##### Given data
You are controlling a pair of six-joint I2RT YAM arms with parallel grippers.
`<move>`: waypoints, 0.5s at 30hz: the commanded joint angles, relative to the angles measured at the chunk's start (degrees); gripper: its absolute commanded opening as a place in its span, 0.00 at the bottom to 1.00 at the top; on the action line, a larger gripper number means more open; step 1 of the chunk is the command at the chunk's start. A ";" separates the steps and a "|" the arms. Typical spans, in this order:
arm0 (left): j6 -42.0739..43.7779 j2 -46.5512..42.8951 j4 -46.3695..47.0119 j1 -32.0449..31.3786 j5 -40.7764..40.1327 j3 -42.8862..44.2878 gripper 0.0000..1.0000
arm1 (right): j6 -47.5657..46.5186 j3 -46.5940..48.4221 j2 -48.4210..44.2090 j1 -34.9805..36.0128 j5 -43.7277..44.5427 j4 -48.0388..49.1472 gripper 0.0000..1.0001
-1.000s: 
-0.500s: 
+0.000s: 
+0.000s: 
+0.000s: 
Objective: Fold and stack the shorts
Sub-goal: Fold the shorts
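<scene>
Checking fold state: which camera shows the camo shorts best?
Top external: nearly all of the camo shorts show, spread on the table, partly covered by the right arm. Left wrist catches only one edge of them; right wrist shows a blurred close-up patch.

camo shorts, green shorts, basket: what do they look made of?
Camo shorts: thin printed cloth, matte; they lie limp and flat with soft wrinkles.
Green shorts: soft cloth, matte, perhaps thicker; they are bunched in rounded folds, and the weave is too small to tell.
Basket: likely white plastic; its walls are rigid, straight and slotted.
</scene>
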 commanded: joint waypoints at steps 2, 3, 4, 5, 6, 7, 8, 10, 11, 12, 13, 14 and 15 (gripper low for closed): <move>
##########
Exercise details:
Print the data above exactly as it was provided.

Response:
You are controlling a pair of six-joint I2RT YAM arms with parallel grippers.
`<move>`: waypoints, 0.5s at 30hz: the commanded joint angles, relative to the angles measured at the chunk's start (degrees); gripper: its absolute commanded opening as a place in its span, 0.00 at the bottom to 1.00 at the top; on the action line, a larger gripper number means more open; step 1 of the chunk is the command at the chunk's start. A ";" separates the steps and a "|" the arms. Typical spans, in this order:
arm0 (left): j6 -42.0739..43.7779 j2 -46.5512..42.8951 j4 -46.3695..47.0119 j1 -32.0449..31.3786 j5 -40.7764..40.1327 j3 -42.8862..44.2878 gripper 0.0000..1.0000
arm1 (right): j6 -47.5657..46.5186 j3 -46.5940..48.4221 j2 -48.4210..44.2090 j1 -34.9805..36.0128 j5 -43.7277..44.5427 j4 -48.0388..49.1472 gripper 0.0000..1.0001
-1.000s: 
-0.500s: 
+0.000s: 
+0.000s: 
+0.000s: 
Objective: Fold and stack the shorts
Sub-goal: Fold the shorts
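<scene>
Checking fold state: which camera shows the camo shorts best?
Top external: nearly all of the camo shorts show, spread on the table, partly covered by the right arm. Left wrist catches only one edge of them; right wrist shows a blurred close-up patch.

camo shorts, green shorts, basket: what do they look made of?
Camo shorts: thin printed cloth, matte; they lie limp and flat with soft wrinkles.
Green shorts: soft cloth, matte, perhaps thicker; they are bunched in rounded folds, and the weave is too small to tell.
Basket: likely white plastic; its walls are rigid, straight and slotted.
</scene>
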 commanded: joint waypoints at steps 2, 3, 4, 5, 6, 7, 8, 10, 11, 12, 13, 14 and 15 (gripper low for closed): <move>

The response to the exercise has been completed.